# WHAT TO PRODUCE:
Reproduce, exactly and in full, the lines from the one with "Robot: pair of" through the one with "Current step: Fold" in the data below; drop pictures.

# EXERCISE DATA:
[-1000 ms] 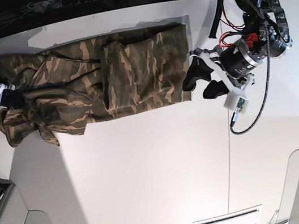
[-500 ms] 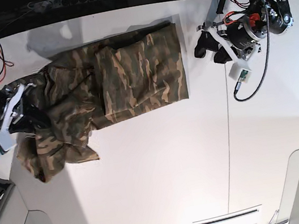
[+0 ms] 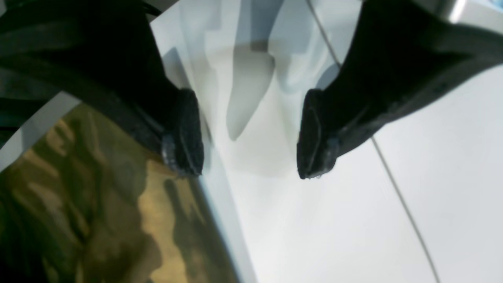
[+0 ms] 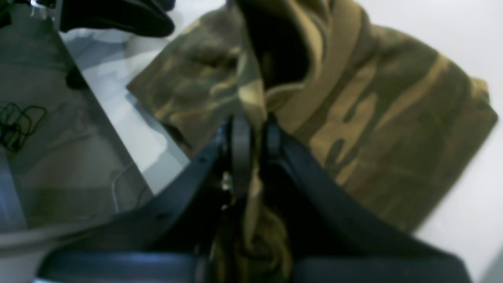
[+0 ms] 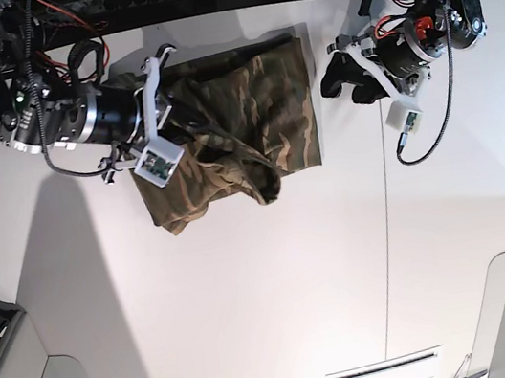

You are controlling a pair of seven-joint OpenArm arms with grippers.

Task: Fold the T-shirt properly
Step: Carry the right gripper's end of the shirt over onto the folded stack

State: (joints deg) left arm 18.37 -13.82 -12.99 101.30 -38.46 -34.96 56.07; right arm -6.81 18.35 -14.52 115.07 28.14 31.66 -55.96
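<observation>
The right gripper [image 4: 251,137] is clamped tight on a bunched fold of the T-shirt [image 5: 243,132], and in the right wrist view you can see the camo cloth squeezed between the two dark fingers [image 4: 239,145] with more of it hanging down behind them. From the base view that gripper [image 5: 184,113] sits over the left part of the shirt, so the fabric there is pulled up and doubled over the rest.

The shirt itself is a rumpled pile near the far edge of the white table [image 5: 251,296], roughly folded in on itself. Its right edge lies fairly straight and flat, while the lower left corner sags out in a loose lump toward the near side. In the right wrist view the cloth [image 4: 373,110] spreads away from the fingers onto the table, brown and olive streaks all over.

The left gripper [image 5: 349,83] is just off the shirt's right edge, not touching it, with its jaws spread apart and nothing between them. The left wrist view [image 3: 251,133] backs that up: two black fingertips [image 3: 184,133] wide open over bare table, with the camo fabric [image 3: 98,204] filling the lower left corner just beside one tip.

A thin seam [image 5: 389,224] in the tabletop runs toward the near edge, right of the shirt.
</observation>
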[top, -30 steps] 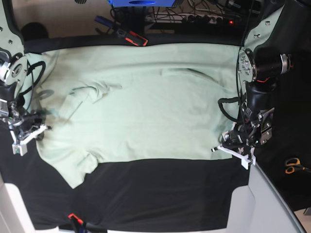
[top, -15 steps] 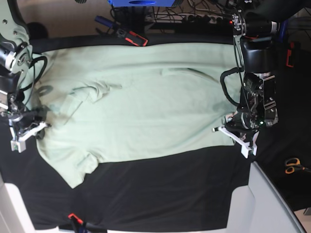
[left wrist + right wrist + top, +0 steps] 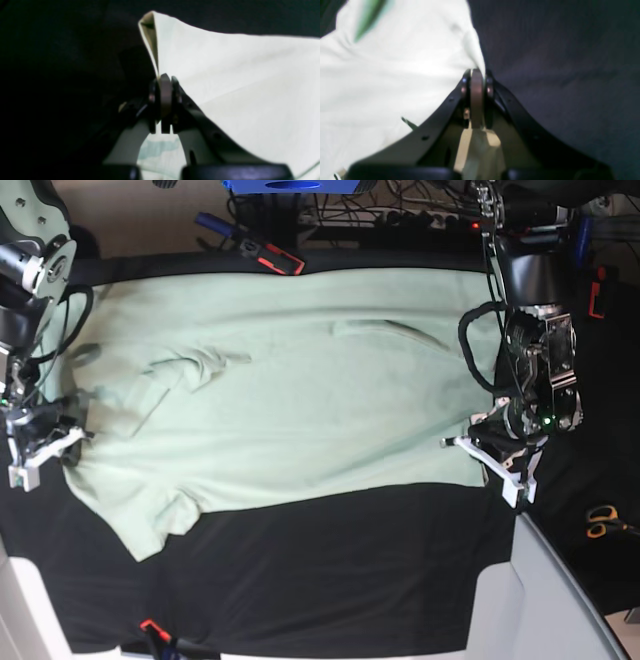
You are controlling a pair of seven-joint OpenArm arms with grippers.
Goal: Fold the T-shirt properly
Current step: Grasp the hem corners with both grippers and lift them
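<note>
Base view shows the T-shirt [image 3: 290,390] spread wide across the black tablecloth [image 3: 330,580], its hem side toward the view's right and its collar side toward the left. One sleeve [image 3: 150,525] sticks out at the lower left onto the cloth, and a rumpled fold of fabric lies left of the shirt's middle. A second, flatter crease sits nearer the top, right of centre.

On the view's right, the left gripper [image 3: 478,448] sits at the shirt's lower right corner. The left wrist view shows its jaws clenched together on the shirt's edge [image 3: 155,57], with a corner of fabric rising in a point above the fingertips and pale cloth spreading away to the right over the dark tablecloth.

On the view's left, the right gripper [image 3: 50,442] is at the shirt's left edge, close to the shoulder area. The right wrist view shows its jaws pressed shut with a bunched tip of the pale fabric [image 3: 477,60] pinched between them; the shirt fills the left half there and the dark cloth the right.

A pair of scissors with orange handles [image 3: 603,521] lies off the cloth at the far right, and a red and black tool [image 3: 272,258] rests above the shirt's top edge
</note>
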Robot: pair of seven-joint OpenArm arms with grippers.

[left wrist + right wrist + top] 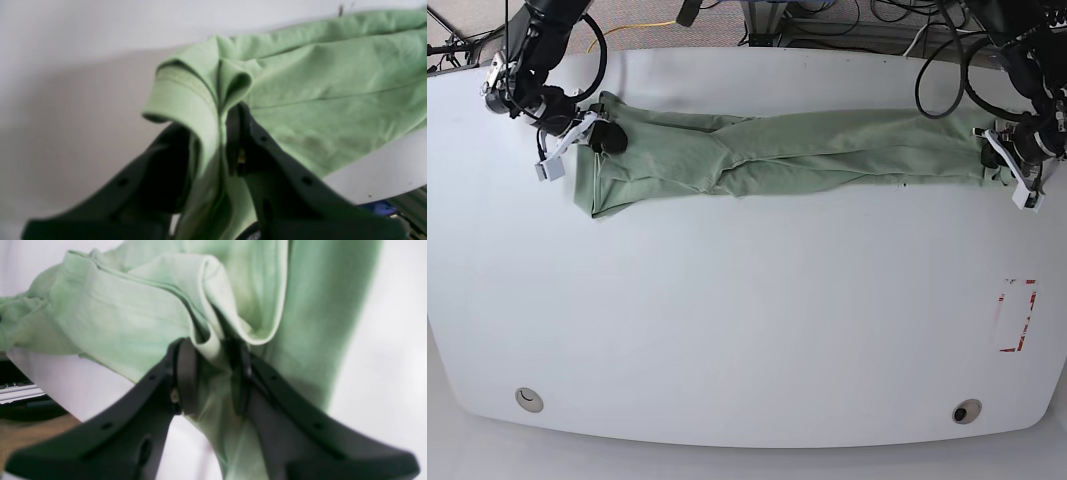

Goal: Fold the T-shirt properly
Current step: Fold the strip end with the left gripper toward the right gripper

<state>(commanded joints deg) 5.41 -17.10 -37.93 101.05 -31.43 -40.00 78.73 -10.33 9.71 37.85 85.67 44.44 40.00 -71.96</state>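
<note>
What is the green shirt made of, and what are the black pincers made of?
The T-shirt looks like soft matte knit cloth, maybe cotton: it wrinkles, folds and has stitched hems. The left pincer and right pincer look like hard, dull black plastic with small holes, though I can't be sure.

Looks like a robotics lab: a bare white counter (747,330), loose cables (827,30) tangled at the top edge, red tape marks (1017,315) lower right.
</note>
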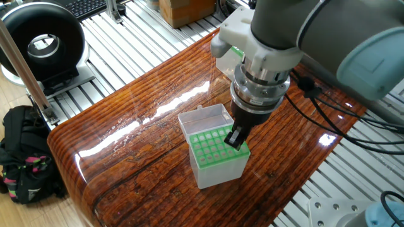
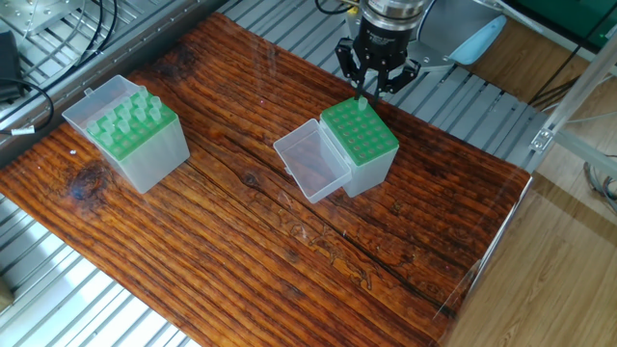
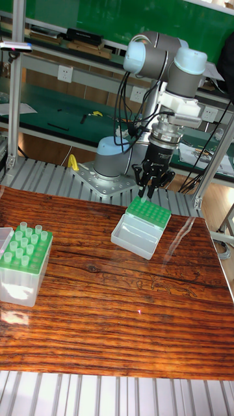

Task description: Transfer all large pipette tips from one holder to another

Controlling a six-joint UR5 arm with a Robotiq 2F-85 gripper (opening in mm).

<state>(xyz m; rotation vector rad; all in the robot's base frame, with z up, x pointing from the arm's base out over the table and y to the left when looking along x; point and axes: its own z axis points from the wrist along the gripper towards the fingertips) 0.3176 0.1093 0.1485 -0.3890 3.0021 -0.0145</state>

# SOLUTION FOR THIS TASK:
Robot: pair of seven-joint OpenArm arms with grippers.

[left wrist + right wrist + top] 

Goal: Fold the T-shirt properly
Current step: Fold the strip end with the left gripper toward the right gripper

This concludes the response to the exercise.